When looking for an image of the cover I noticed an embarrassing problem. Almost every review of the book quoted one line or other as evidence of Jones’ prose style that turned out to be a quotation from elsewhere. The main source of these is Darwin, whose On the Origin of Species is the conceptual and structural basis for this. Jones riffs on all of Darwin’s themes, in the same sequence, partly to fill in all the developments and observations denied to the original’s author but also to answer those annoying Creationist whiners who always pipe up with where’s the evidence?
This book was published in 1999, back in the era of ‘Intelligent Design’. There was a museum at the Grand Canyon purporting to show evidence of Creationist claims [‘bogus’]. These people weren’t some fringe cultists, they were, according to surveys, in the majority in America and, shortly after this book came out, got one into the White House. Darwin was somewhere between Saddam Hussein and David Icke to such folks. Jones patiently sets out, once again, how it all works and where we can find the facts, as well as discussing how little of what we know to be true can be demonstrated to the same degree of certainty.
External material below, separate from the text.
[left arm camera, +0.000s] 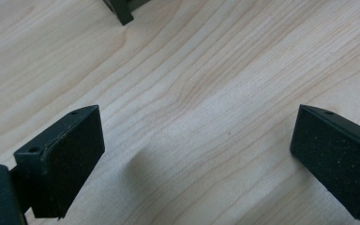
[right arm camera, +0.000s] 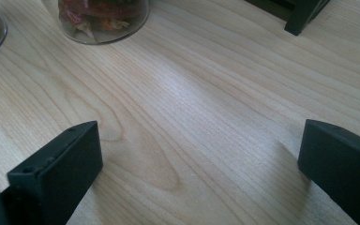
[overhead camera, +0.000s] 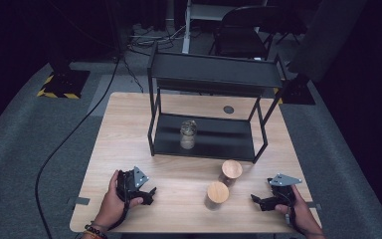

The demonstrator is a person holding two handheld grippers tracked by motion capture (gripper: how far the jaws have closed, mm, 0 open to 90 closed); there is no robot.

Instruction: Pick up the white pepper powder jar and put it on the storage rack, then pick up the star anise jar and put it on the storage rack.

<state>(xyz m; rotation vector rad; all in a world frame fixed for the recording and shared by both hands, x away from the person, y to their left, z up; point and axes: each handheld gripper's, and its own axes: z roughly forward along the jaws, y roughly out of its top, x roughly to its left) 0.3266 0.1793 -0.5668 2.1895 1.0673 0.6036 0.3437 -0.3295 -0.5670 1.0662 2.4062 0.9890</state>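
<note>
- Glass jars with wooden lids: two stand on the table [overhead camera: 129,129] between the hands, the nearer jar [overhead camera: 217,195] just in front of the farther jar [overhead camera: 231,172], close together, though whether they touch cannot be told; a third, lidless jar [overhead camera: 188,134] sits on the lower shelf of the black metal rack [overhead camera: 214,74].
- Handling: glass is stiff, smooth and breakable, so likely slippery under the pads; the contents look dry and light (leaves or dried bits, judging by the right gripper view). The lids may lift off, so the glass wall below the lid is the safer hold.
- Left hand-held gripper [overhead camera: 149,194]: released, jaws wide apart, low over bare wood, pointing right toward the jars.
- Right hand-held gripper [overhead camera: 256,200]: also released, jaws spread, aimed left, with the jar bases ahead of it.
</note>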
Along the way there are anecdotes and facts with which to regale anyone who’s in the same room, so it’s probably best to read this alone.
As a case for Darwin and a battery of data and arguments to support anyone trying to withstand half-baked arguments (or refusals to argue because it’s “just a theory”, like gravity) this is more than ample. It has a serious flaw at its core, that split between Darwin’s prose and Jones’. This was never intended to put forward Steve Jones’ views of how evolution works – he’d done that a lot already – but to buttress Darwin for another 150 years of assaults from zealots. In some ways, this is entirely how science should function; it’s a process, rather than a body of facts, and flourishes through doubt and testing. Had Americans (and people from other theocratic regimes) not been so noisy and persistent, Jones wouldn’t have had to be so clear, so detailed and so patient. Yet this book leaves the last word to Darwin, who turned out to be right despite not having any notion of how it might work – he published almost exactly a century before the discovery of the double helix and longer before Plate Tectonics was taken seriously. Darwin’s magisterial prose is at odds with Jones’ pithy, acerbic writing.